Sunday, September 19, 2010

I had to go to the dentist and of course it was a nightmare. With my previous painful experiences with these sadist professionals, I was reluctant about visiting another one. Especially if I'm in Germany and can't speak a word of German. German dentist! Somehow it sounds creepier than just "dentist".
Then I went to this dentist, following a recommendation of a work colleague (I couldn't help but wonder: maybe she hates me and sent me to the worst dentist in town?). My vivid imagination wasn't really helping, I could imagine all sorts of things going wrong... I was greeted in German by the secretary, I replied in English, she replied in German again. We couldn't understand each other, but it was the least of my problems... I entered the consultation room and was left there to wait. I was scanning everything in that room - Harvard certificate on the wall (not bad...), clean and spacious work space, the dreadful drilling device beside me - the memory of that noise creeps the shit out of me. Then I saw a music player device next to the "torture" chair. I went to look at the CDs to see what musical taste this dentist would have - when I saw this:


My vivid imagination came back: what if he wasn't a sadist but a PERVERT instead? The type who would give you anaesthetics and put you to sleep and do all these sick things while you were blacked out? Why would a professional dentist have an "erotic lounge" CD at his consultation room? What a horrible impression even before meeting the poor soul!

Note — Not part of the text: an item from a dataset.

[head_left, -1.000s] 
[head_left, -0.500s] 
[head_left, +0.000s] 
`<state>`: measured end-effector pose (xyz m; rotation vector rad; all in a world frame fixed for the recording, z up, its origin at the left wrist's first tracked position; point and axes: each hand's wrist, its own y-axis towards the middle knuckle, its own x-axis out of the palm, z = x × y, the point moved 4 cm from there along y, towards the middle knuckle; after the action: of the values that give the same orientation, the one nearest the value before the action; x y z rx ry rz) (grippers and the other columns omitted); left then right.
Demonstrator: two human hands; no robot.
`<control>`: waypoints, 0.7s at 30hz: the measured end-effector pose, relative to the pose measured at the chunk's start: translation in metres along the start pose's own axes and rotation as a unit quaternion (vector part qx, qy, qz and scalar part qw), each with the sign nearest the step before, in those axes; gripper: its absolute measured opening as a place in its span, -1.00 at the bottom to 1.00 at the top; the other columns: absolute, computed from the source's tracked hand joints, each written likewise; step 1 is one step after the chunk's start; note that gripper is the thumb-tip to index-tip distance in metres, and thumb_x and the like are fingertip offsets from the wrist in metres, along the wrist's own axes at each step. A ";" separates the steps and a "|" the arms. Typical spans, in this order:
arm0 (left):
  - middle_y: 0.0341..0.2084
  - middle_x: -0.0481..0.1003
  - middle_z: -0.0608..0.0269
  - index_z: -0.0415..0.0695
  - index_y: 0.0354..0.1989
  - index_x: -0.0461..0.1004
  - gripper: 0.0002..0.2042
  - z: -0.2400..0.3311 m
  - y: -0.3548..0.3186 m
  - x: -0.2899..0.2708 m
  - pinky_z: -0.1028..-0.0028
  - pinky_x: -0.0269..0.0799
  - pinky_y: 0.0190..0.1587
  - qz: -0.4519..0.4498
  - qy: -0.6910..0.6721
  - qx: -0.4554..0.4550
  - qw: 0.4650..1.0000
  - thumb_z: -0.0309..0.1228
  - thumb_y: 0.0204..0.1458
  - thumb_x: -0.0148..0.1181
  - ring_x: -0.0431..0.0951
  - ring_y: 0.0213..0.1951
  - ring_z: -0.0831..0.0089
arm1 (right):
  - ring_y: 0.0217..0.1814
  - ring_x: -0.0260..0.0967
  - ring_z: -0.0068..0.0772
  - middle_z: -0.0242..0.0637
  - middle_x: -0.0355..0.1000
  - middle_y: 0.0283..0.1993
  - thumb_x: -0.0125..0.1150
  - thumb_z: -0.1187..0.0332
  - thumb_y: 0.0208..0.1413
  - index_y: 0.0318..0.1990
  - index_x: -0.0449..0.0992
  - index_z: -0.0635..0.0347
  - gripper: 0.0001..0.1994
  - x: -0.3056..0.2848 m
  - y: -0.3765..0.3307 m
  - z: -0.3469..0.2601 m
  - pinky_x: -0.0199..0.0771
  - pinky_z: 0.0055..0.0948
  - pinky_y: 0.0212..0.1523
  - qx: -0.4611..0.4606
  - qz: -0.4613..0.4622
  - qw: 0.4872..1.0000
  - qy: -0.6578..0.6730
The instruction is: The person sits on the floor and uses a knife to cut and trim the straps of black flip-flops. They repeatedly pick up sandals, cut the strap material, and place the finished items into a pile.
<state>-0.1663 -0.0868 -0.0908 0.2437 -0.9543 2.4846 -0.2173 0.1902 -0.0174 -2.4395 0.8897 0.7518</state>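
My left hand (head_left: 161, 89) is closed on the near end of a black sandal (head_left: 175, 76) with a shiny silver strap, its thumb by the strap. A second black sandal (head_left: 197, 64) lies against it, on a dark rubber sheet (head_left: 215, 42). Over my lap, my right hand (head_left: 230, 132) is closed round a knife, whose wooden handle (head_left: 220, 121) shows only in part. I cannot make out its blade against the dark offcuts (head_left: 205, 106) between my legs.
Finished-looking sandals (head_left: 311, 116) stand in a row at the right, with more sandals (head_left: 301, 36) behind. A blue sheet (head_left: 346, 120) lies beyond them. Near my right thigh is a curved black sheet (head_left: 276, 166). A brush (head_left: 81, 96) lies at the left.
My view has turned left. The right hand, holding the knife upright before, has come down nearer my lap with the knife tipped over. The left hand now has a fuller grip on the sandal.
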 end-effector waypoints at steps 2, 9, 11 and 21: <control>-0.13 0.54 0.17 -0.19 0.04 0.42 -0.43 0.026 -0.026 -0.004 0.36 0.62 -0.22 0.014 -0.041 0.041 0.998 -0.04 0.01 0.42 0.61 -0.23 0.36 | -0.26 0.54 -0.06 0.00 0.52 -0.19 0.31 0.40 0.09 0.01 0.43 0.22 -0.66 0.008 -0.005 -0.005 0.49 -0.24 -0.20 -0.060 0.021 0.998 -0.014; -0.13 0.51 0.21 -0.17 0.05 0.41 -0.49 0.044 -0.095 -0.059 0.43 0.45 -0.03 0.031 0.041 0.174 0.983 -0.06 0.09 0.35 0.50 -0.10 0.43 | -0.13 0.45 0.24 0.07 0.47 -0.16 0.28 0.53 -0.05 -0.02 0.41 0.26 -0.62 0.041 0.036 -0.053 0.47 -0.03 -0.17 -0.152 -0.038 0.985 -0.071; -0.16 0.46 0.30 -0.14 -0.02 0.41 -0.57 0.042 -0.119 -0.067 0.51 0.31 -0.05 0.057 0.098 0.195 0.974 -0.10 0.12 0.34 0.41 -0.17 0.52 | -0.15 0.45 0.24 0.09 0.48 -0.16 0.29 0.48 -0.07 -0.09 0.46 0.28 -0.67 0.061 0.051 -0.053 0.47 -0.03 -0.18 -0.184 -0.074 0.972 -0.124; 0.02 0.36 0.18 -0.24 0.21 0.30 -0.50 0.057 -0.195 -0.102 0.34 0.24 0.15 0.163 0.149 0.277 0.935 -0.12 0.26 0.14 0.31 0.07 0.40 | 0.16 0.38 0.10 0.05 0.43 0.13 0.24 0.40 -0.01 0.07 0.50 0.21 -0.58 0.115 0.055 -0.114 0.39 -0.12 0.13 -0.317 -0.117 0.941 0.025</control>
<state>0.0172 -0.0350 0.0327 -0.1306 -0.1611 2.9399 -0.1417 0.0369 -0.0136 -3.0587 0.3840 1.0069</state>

Ok, I don't need to tell you all about my periodontal issues that I need to follow up - yeah, I wouldn't want to read about it either. But I must tell you how wrong I was: he was a great dentist, and spoke great English! Surely I was uncomfortable when he suggested a general anaesthesia that would put me to sleep while I had my wisdom teeth removed - I remembered the "erotic lounge" and my graphical imagination - no, thanks! "I like being awake and aware of everything that's happening" was my answer.

So to all dentists around - don't bring your erotic lounge CDs or any other CD of its kind - you might have a fucked up imaginative patient like me, who would be posting something on their blog suggesting you could be a pervert, when you're actually the best dentist in town.